Q&A: Credit card interest rates

Dear Liz: I have had a certain credit card for over five years. I just received a letter stating that my interest rate was going to be raised from 10.24% to 12.24%. My FICO score is 819 and I have never had late payments on any of my cards. I called the issuer to complain about this change but they will not reduce the rate. The letter states that they obtained my FICO score of 819 from Experian and used the score to make the decision to raise my APR. They told me that they are raising rates across the board for customers with FICO scores over 800. Why are credit card companies allowed to do this? It is so unfair.

Answer: Credit card companies are no longer allowed to raise interest rates arbitrarily on individuals’ existing balances, as they could — and often did — before the Credit Card Accountability Responsibility and Disclosure (CARD) Act of 2009. Now card issuers are allowed to raise your interest rate on an existing balance only if you’re 60 days or more late with your payment, a promotional rate has expired or the index to which a variable-rate card is linked has gone up.
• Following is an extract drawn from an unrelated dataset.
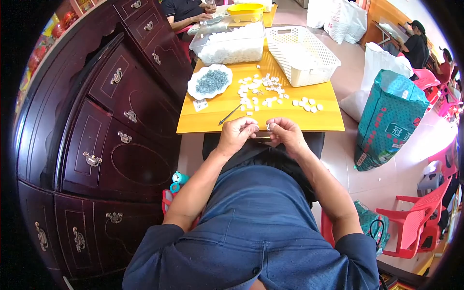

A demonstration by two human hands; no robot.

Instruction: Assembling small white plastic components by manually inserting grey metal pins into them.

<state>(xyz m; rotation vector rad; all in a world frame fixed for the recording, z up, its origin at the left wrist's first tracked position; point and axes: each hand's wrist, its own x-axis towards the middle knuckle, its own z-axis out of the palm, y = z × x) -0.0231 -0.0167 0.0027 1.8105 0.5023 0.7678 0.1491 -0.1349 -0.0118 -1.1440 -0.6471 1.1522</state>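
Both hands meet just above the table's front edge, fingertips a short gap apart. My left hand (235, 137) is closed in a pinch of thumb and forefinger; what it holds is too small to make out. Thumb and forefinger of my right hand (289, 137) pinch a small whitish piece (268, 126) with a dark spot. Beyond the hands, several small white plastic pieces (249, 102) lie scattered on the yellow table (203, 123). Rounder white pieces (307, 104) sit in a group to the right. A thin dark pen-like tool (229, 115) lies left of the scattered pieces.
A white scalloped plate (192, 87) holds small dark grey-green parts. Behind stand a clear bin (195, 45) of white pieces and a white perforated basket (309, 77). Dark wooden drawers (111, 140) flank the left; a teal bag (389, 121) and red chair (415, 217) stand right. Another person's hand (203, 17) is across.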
Credit card companies can, however, raise your interest rate going forward for pretty much any reason they want, and new balances will accrue at the higher rate. Also, the CARD Act’s restrictions apply only to consumer credit cards; business credit cards aren’t covered by the law.

Changeable rates are just one of the reasons why it’s not smart to carry credit card balances. Since you have high credit scores, though, it should be easy for you to find another card with a low promotional rate. Some cards now offer a 0% rate for 12, 15 or 18 months, although you’ll typically pay a balance transfer fee of around 3%. Sites such as CreditCards.com, NerdWallet and LowCards.com, among others, list these competitive offers.

Once you get the new card, you should work to pay off the entire balance before the promotional rate expires.